The term LAN stands for Local Area Network. Many computer games on the market facilitate the ability to play with other gamers via online networks or through direct local area networks. LAN’s are created by people connecting two or more computers within the same physical space. LAN’s use direct connections which enable a much greater transfer speed than online and as such greatly enhance (primarily lag reduction) game play (Swalwell, 2003).
Most LAN’s are set up by gaming enthusiasts who meet periodically and are willing to bring their own computer to an agreed venue. The event needs to be well organised as it can be a logistically challenging task (Swalwell, 2003) setting up each computer with the appropriate space (physical area), electrical access and network access. Another issue is that most popular network games require powerful computers to run them. The most powerful computers on the market are generally desktop systems so bringing the computer itself can be a laborious task. LAN events can contain other technical complications such as system and software compatibility. LAN events are found to be entertaining social events by the participants despite all the complications mentioned above.

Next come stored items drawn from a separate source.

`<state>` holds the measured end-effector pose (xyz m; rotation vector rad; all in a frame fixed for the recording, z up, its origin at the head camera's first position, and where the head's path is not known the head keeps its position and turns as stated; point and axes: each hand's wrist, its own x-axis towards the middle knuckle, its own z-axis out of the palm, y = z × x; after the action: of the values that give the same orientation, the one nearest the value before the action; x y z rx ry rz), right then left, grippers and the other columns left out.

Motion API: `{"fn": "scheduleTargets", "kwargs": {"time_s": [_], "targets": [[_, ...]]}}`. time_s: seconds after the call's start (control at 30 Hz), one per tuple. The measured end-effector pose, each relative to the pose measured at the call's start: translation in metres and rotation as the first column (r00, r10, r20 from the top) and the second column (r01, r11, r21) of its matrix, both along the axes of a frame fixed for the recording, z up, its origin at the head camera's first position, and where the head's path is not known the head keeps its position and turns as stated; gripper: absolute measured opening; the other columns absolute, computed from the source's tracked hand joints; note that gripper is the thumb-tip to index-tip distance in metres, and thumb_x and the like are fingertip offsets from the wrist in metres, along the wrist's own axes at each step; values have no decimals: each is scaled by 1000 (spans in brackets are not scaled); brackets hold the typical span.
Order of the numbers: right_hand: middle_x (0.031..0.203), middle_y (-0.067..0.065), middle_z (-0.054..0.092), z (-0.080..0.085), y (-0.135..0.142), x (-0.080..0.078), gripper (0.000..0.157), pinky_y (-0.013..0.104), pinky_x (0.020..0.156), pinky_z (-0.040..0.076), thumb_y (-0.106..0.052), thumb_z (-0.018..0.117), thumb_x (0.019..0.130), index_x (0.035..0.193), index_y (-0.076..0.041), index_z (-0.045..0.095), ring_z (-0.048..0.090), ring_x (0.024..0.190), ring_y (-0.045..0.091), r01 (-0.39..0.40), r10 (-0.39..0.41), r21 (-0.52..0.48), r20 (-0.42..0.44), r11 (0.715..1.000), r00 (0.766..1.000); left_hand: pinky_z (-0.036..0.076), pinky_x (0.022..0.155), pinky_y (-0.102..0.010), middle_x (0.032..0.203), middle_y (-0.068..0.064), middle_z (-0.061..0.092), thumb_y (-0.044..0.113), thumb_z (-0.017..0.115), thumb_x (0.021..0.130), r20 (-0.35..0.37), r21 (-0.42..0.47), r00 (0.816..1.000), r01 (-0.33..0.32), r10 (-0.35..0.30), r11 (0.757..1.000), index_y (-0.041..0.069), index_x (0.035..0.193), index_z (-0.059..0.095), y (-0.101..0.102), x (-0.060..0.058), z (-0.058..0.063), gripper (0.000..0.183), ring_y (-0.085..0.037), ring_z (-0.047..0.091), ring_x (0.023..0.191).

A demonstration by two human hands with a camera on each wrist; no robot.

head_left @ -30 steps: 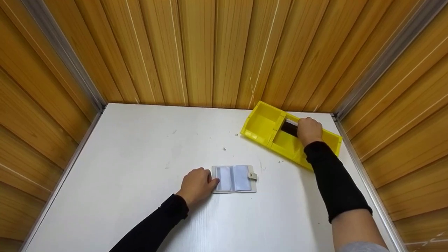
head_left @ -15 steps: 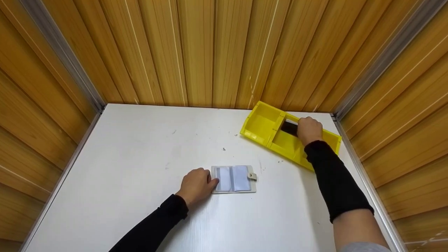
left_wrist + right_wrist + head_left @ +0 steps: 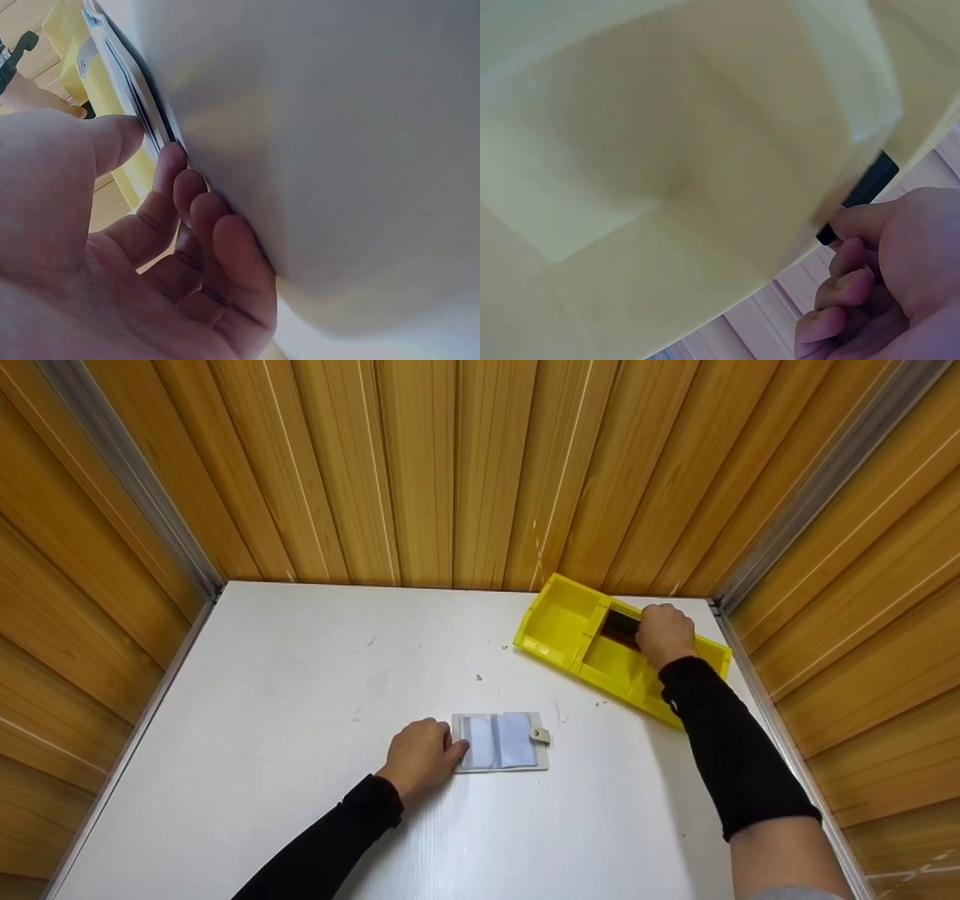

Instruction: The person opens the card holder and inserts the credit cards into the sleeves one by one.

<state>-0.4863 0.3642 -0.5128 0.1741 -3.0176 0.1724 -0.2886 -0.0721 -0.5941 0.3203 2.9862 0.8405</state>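
Note:
A small card holder [image 3: 517, 741] lies open on the white table, its clear sleeves showing pale inserts and a snap strap at its right side. My left hand [image 3: 424, 757] pinches its left edge; in the left wrist view the thumb [image 3: 120, 142] is on the upper face and the index fingertip sits at the edge. Over the middle of the yellow divided tray [image 3: 559, 656], my right hand [image 3: 666, 634] grips a dark flat rectangular thing [image 3: 621, 628]. In the right wrist view, the black edge piece [image 3: 871, 180] shows between thumb and fingers; the hand hides the rest.
The tray stands angled at the back right corner, near the wood-patterned back wall [image 3: 420, 472]. Similar panels with grey metal trim close off both sides. Small dark marks [image 3: 479, 678] dot the white tabletop [image 3: 300, 682].
My right hand has risen slightly, and the dark thing in it has tilted so its pale upper edge no longer shows. The left hand and card holder stay in place.

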Motion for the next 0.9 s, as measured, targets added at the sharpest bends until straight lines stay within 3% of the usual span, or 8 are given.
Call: {"fn": "scheduleTargets", "kwargs": {"time_s": [0.13, 0.27, 0.37, 0.5, 0.73, 0.9], "targets": [[90, 30, 72, 9, 0, 5, 22, 65, 75, 60, -5, 62, 101, 82, 3, 68, 72, 82, 47, 2, -2, -46, -3, 999, 1000, 43, 63, -34, 70, 3, 58, 35, 76, 102, -5, 13, 1000, 0, 0, 1000, 15, 73, 64, 0, 0, 0, 36, -14, 52, 69], [72, 14, 58, 17, -2, 10, 32, 54, 65, 52, -3, 59, 99, 68, -8, 53, 56, 67, 30, -8, 6, -74, -25, 997, 1000, 43, 62, -32, 69, 4, 58, 36, 76, 101, -7, 13, 1000, -7, 7, 1000, 16, 72, 65, -1, -1, -2, 37, -13, 52, 68], [68, 5, 44, 20, -3, 13, 33, 47, 63, 44, -2, 58, 98, 68, -12, 47, 45, 65, 25, -18, 16, -91, -24, 996, 1000, 43, 61, -32, 70, 4, 58, 37, 76, 102, -6, 5, 1000, -8, 8, 1000, 16, 72, 64, -2, 0, -2, 38, -13, 52, 68], [69, 2, 38, 25, -6, 16, 30, 45, 64, 41, -2, 57, 98, 71, -12, 47, 44, 66, 25, -29, 27, -118, -19, 993, 999, 43, 61, -33, 70, 4, 58, 37, 76, 102, -10, 4, 1000, -8, 8, 1000, 15, 73, 64, -3, 0, -1, 38, -13, 52, 68], [71, 11, 58, 39, -11, 25, 25, 49, 68, 49, -6, 57, 100, 75, -6, 61, 57, 68, 29, -33, 32, -158, -13, 987, 999, 43, 61, -32, 70, 4, 58, 36, 76, 101, -7, 13, 1000, -3, 3, 1000, 16, 73, 64, -1, 1, -2, 37, -14, 52, 68], [100, 29, 76, 42, -20, 34, 25, 61, 82, 60, -11, 59, 106, 104, 7, 76, 72, 86, 43, -47, 47, -209, -5, 977, 999, 42, 62, -33, 70, 3, 58, 36, 76, 102, -3, 15, 1000, -1, 1, 1000, 16, 73, 64, 0, 1, -1, 37, -14, 52, 68]]}}
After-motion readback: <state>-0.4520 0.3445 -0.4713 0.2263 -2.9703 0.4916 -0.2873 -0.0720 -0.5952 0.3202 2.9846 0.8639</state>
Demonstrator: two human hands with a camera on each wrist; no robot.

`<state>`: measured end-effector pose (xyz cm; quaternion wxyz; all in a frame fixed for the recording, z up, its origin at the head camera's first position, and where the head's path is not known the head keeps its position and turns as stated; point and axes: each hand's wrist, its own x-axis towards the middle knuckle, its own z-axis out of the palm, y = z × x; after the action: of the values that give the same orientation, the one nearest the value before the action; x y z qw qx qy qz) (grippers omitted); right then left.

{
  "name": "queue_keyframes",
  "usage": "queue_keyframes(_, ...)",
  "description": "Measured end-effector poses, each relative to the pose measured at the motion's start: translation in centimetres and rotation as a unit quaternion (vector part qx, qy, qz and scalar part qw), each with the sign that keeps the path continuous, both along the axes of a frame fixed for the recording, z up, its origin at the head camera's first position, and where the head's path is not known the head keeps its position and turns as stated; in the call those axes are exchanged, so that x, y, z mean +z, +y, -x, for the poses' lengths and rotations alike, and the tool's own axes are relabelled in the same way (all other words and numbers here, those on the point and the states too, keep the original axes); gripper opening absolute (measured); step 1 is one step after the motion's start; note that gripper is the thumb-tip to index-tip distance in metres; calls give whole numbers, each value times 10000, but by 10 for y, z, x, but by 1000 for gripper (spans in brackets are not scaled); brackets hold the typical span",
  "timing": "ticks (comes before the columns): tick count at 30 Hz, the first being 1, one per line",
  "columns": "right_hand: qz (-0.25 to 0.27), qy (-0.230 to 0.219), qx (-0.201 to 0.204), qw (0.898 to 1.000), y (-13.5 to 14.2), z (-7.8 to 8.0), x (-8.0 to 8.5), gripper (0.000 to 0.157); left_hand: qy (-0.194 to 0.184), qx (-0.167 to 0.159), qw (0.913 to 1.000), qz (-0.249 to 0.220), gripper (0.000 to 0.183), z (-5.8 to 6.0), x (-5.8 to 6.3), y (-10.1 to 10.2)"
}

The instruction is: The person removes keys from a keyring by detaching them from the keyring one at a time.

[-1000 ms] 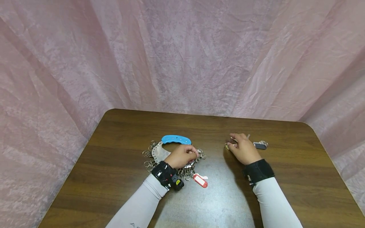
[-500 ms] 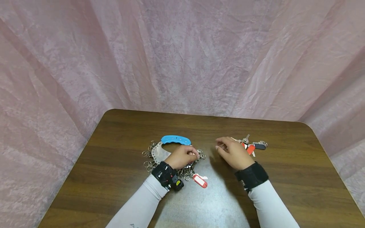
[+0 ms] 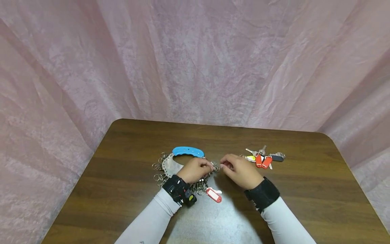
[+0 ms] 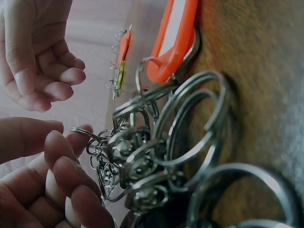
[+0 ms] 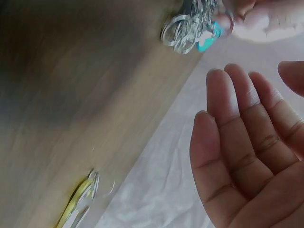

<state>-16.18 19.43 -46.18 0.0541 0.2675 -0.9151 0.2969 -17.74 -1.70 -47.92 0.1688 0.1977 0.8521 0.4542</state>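
Note:
A metal key ring holder plate point(image 3: 170, 166) with a blue handle point(image 3: 188, 151) lies on the table, many rings hanging along its edge. My left hand point(image 3: 194, 170) is over the plate's right side and pinches one split key ring point(image 4: 84, 132) between thumb and finger. A red key tag point(image 3: 214, 195) with a key hangs from a ring at the lower right of the holder. My right hand point(image 3: 241, 172) is just right of the holder, its fingers loosely bent and holding nothing; the right wrist view shows its bare palm and fingers point(image 5: 223, 99).
To the right lie tagged keys: a yellow tag point(image 3: 251, 158), two red tags point(image 3: 266, 162) and a black tag point(image 3: 276, 158). The brown wooden table point(image 3: 122, 196) ends at a pink curtain point(image 3: 195, 61) behind.
My right hand has left the tagged keys and moved left toward the holder, uncovering the yellow and red tags. The left hand stays at the same rings.

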Motion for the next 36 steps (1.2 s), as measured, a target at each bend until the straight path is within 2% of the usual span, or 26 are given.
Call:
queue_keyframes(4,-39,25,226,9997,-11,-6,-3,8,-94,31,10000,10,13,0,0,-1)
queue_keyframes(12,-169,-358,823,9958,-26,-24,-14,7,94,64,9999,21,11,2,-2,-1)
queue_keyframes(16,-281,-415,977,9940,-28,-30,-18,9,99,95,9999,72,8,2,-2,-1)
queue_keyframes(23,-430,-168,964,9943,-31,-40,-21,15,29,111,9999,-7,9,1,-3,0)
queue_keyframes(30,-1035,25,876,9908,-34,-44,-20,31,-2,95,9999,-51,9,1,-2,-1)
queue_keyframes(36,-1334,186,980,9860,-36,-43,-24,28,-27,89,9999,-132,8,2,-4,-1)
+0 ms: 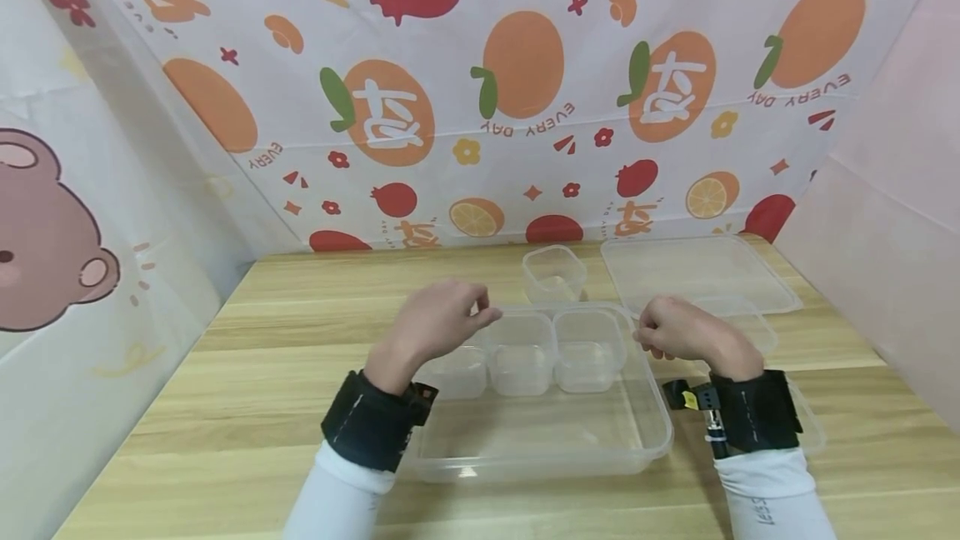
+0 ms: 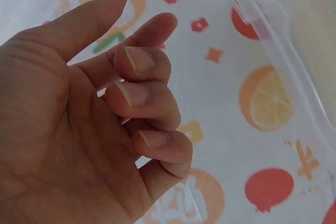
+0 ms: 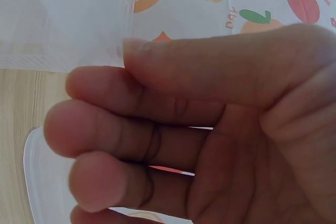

Alternatively, gaming centres and an increasing number of Internet cafe’s will have permanent networks set up which gamers can use for a fee. These venues appeal to gamers as they eliminate most of the organizational hassles that private LAN gatherings can involve. The gaming centres will have the correct software and hardware configured so gamers have the freedom to play the games whenever they want. Another important feature of gaming centres is that they partially assist in closing the gap in the digital divide by providing access to the technology needed to play these games. Not everybody can afford high-end computer systems and software required to participate in LAN gaming.